Japanese, Canadian scientists win Nobel Prize for Physics for neutrino oscillation discovery

The portraits of Dr Takaaki Kajita (left) of Japan and Dr Arthur McDonald are displayed on a screen during a press conference to announce the winner of the 2015 Nobel Prize in Physics, at the Swedish Academy of Sciences in Stockholm on Oct 6, 2015.
The portraits of Dr Takaaki Kajita (left) of Japan and Dr Arthur McDonald are displayed on a screen during a press conference to announce the winner of the 2015 Nobel Prize in Physics, at the Swedish Academy of Sciences in Stockholm on Oct 6, 2015.PHOTO: AFP

STOCKHOLM (Reuters/AFP) - Japan's Dr Takaaki Kajita and Canada's Dr Arthur B. McDonald won the 2015 Nobel Prize for Physics for their discovery that neutrinos have mass, the award-giving body said on Tuesday (Oct 6).

They were honoured "for the discovery of neutrino oscillations, which shows that neutrinos have mass", the Royal Swedish Academy of Sciences said in a statement awarding the 8 million Swedish crown (S$1.3 million) prize.

"The discovery has changed our understanding of the innermost workings of matter and can prove crucial to our view of the universe," it added.

The scientists' research discovered a new phenomenon - neutrino oscillations - that was seen as ground-breaking for particle physics.

"Yes there certainly was a Eureka moment in this experiment when we were able to see that neutrinos appeared to change from one type to the other in travelling from the Sun to the Earth,"Dr McDonald told a news conference in Stockholm by telephone.

Dr Kajita is director of the Institute for Cosmic Ray Research and professor at University of Tokyo, while Dr McDonald is professor Emeritus at Queen's University in Canada.

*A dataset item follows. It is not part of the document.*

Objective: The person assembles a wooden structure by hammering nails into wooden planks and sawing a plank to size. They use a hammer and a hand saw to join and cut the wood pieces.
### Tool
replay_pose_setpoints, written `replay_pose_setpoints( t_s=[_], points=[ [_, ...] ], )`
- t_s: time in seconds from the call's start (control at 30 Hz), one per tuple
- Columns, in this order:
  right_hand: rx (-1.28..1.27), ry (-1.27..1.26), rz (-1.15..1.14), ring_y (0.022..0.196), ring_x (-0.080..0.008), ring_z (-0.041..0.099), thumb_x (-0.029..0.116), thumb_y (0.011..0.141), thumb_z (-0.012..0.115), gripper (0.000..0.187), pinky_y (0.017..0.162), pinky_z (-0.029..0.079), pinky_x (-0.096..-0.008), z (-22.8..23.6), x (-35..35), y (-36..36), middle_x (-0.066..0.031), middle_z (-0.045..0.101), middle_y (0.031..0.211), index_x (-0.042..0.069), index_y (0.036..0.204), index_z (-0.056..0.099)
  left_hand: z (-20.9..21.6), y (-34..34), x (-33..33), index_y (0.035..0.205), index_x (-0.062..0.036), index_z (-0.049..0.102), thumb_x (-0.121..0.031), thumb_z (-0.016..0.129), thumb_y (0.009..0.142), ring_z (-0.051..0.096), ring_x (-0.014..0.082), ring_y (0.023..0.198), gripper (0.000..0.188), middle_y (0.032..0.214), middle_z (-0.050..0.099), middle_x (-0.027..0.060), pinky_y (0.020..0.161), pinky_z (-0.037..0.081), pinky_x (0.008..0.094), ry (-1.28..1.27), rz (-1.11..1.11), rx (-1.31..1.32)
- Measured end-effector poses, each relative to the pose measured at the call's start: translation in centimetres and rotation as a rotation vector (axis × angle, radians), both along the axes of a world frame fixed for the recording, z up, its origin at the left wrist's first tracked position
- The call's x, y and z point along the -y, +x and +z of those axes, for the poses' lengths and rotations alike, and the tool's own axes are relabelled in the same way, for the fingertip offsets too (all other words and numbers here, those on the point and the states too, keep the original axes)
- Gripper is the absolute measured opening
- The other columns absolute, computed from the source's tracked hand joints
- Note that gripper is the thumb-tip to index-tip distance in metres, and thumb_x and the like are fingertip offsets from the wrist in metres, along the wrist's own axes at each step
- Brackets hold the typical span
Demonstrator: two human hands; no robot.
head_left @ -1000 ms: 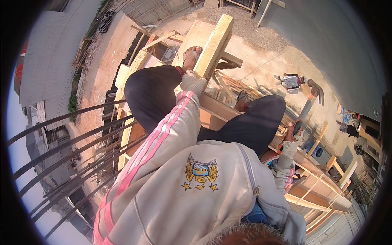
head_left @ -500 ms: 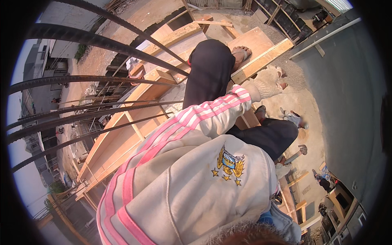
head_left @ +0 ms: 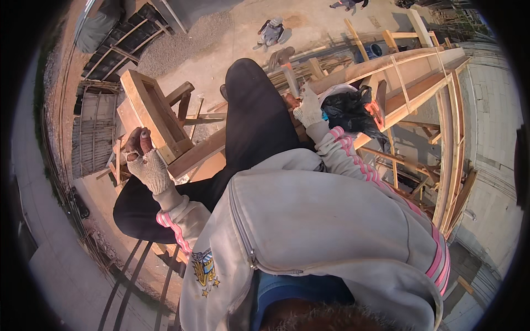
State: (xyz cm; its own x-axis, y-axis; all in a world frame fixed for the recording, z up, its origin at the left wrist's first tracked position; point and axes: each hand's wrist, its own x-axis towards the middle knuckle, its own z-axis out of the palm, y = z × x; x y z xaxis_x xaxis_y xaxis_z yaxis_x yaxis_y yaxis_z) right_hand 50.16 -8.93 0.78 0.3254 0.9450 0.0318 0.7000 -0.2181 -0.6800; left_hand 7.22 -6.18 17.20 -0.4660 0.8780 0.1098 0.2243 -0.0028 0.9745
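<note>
My left hand (head_left: 144, 160), in a cream knitted fingerless glove, is raised beside the corner of a wooden box-like formwork frame (head_left: 148, 113). Its fingers are curled, and whatever lies inside them is hidden. In the middle, beyond my dark-trousered knee, my gloved right hand (head_left: 306, 110) grips a hammer (head_left: 291, 77) by its pale handle, head pointing away from me. Just right of that hand, a black plastic bag (head_left: 348, 107) rests on the timber, with an orange object (head_left: 375, 113) by it.
Long timber formwork (head_left: 397, 71) runs off to the right, with beams bending down the right side (head_left: 444, 149). Another person (head_left: 271, 32) is on the ground far below. Steel bars (head_left: 127, 281) rise at lower left. A gravel pile (head_left: 182, 47) lies beyond.
My view has swung round to the right, bringing the bag and right-hand timber into sight. The left hand now shows on the left, apart from the right hand, which still holds the hammer.
</note>
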Motion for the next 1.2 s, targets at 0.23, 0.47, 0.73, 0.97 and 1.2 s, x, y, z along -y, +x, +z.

Neutrinos are the second most bountiful particles after photons, which carry light, with trillions of them streaming through our bodies every second, but their true nature has been poorly understood.

Dr Kajita and Dr McDonald's discovery of neutrino oscillation has upended scientific thinking and promises to change understanding about the history and future fate of the cosmos.

"It is a discovery that will change the books in physics, so it is really major discovery," Dr Barbro Asman, a Nobel committee member and professor of physics at Stockholm University, told Reuters.

For many years, the central enigma with neutrinos was that up to two-thirds fewer of them were detected on Earth than expected, based on how many should be flooding through the cosmos from our Sun and other stars or left over from the Big Bang.

Around the turn of the millennium, Dr Kajita and Dr McDonald, using different experiments, managed to explain this by showing that neutrinos actually changed identities, or "flavours", and therefore must have some mass, however small.

Dr McDonald told a news conference in Stockholm by telephone that this not only gave scientists a more complete understanding of the world at a fundamental level but could also shed light on the science behind fusion power, which causes stars to shine and could one day be tapped as a source of electricity on Earth.

"Yes, there certainly was a Eureka moment in this experiment when we were able to see that neutrinos appeared to change from one type to the other in travelling from the Sun to the Earth," he said.

Dr Kajita said his work was important because it showed there must be a new kind of physics beyond the so-called Standard Model of fundamental particles, which requires neutrinos to be massless.

The final piece of the Standard Model was slotted into place in 2012, with the detection of the Higgs boson particle at CERN's Large Hadron Collider outside Geneva.

But it is now clear that the model does not provide a complete picture of how the fundamental constituents of the universe function.

While Dr McDonald and Dr Kajita have cracked a key part of the puzzle, other questions remain, including the exact masses of neutrinos and whether different types exist beyond the electron-neutrinos, muon-neutrinos and tau-neutrinos identified so far. Michael Turner, director of the Kavli Institute for Cosmological Physics at the University of Chicago, who knows both laureates, said, "neutrinos attract a special kind of person".

Unlike scientists who work on high-energy particle physics in massive particle accelerators that produce trillions of events, neutrino scientists search for elusive particles with detectors deep in the ground, away from interference from cosmic and other radiation.

Physics is the second of this year's Nobels.

The prizes were first awarded in 1901 to honour achievements in science, literature and peace in accordance with the will of dynamite inventor and business tycoon Alfred Nobel.